STORED DATA
►
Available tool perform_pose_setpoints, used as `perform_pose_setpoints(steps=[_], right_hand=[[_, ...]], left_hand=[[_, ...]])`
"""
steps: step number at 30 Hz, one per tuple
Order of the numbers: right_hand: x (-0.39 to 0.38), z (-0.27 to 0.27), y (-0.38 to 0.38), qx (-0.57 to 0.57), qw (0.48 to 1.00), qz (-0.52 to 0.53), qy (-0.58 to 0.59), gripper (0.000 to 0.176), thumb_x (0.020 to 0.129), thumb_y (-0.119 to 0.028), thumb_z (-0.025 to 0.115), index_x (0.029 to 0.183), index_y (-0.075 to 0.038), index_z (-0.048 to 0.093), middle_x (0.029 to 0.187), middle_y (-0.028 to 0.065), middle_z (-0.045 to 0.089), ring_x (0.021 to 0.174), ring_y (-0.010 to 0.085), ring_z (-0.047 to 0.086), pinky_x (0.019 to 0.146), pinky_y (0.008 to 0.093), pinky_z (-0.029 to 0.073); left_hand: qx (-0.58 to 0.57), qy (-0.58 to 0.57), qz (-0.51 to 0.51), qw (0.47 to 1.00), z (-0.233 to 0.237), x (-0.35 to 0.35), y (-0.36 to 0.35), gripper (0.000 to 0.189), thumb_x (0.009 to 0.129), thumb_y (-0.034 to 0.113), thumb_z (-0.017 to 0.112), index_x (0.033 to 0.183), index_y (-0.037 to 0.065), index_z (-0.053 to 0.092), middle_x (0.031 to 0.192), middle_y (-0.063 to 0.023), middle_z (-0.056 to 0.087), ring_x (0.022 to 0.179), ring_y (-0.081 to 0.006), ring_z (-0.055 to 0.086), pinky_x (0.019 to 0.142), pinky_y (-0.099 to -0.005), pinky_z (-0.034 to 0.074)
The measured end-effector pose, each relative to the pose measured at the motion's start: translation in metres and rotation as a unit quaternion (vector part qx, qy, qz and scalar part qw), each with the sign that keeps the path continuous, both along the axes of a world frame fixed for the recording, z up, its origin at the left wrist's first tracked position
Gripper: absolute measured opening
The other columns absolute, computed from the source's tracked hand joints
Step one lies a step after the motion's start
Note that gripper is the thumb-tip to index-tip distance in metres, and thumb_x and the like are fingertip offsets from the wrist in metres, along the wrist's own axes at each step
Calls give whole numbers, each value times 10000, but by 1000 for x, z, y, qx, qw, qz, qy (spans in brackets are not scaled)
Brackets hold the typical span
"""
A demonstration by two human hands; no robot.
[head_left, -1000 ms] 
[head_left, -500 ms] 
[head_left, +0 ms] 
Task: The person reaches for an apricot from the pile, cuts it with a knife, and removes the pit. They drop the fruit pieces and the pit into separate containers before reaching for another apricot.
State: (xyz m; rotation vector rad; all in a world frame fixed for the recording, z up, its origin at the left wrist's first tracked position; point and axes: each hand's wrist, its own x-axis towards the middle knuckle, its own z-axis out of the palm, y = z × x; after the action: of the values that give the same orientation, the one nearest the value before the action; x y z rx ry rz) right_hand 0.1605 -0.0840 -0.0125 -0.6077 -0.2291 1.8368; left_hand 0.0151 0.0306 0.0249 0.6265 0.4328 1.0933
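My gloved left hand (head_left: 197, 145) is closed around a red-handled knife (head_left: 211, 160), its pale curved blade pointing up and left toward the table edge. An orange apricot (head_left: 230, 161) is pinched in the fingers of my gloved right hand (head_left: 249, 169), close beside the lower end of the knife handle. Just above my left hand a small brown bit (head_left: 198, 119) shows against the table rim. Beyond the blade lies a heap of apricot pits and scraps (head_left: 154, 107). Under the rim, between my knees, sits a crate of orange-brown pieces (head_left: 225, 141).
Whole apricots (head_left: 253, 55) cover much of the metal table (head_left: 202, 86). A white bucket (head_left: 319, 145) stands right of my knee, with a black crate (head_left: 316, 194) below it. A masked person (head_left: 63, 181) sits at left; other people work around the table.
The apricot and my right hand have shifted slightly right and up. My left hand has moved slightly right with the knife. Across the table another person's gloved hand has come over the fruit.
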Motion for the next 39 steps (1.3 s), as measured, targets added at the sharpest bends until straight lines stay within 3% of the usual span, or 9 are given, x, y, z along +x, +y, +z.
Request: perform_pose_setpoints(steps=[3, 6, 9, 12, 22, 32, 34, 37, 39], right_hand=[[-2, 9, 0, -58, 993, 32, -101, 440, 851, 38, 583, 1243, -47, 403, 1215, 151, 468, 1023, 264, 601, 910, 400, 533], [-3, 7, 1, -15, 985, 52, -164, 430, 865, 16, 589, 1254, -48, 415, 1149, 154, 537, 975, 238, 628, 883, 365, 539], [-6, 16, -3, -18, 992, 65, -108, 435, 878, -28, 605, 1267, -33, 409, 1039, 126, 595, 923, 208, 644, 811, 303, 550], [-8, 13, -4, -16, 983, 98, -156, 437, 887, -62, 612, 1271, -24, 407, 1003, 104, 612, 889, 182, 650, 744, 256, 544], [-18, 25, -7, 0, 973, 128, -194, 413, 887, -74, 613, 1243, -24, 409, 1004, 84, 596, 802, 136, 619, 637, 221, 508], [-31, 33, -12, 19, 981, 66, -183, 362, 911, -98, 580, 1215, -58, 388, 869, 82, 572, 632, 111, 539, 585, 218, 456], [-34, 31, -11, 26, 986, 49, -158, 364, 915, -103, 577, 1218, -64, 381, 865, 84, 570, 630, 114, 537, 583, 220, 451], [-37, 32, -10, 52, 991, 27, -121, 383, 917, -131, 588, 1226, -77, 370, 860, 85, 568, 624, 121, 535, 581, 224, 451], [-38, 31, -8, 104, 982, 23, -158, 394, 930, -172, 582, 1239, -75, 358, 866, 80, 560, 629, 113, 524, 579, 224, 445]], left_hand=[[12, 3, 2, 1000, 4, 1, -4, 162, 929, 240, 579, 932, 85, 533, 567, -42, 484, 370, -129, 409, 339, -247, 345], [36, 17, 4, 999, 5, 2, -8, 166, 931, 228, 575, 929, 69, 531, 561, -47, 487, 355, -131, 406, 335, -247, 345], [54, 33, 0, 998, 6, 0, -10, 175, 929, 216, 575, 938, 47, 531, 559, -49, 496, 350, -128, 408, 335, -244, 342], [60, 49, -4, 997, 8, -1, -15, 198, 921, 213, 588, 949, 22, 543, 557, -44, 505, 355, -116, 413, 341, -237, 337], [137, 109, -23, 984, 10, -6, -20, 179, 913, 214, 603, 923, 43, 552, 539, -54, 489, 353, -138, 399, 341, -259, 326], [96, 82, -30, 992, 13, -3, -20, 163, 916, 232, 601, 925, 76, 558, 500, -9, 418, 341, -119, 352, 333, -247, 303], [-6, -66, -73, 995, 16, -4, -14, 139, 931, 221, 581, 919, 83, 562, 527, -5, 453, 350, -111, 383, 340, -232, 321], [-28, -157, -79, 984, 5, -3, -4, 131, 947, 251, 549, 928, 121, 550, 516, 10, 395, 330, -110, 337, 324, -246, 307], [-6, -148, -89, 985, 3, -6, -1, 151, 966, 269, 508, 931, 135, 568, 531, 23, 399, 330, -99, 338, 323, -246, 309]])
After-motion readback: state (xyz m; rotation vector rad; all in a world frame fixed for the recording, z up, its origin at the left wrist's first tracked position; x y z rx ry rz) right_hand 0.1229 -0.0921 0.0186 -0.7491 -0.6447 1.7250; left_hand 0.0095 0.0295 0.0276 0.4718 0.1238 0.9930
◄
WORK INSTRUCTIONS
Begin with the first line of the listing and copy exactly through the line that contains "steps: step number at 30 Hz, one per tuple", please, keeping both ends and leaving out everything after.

EXPECTED ANSWER
Available tool perform_pose_setpoints, used as `perform_pose_setpoints(steps=[_], right_hand=[[_, ...]], left_hand=[[_, ...]])`
"""
steps: step number at 30 Hz, one per tuple

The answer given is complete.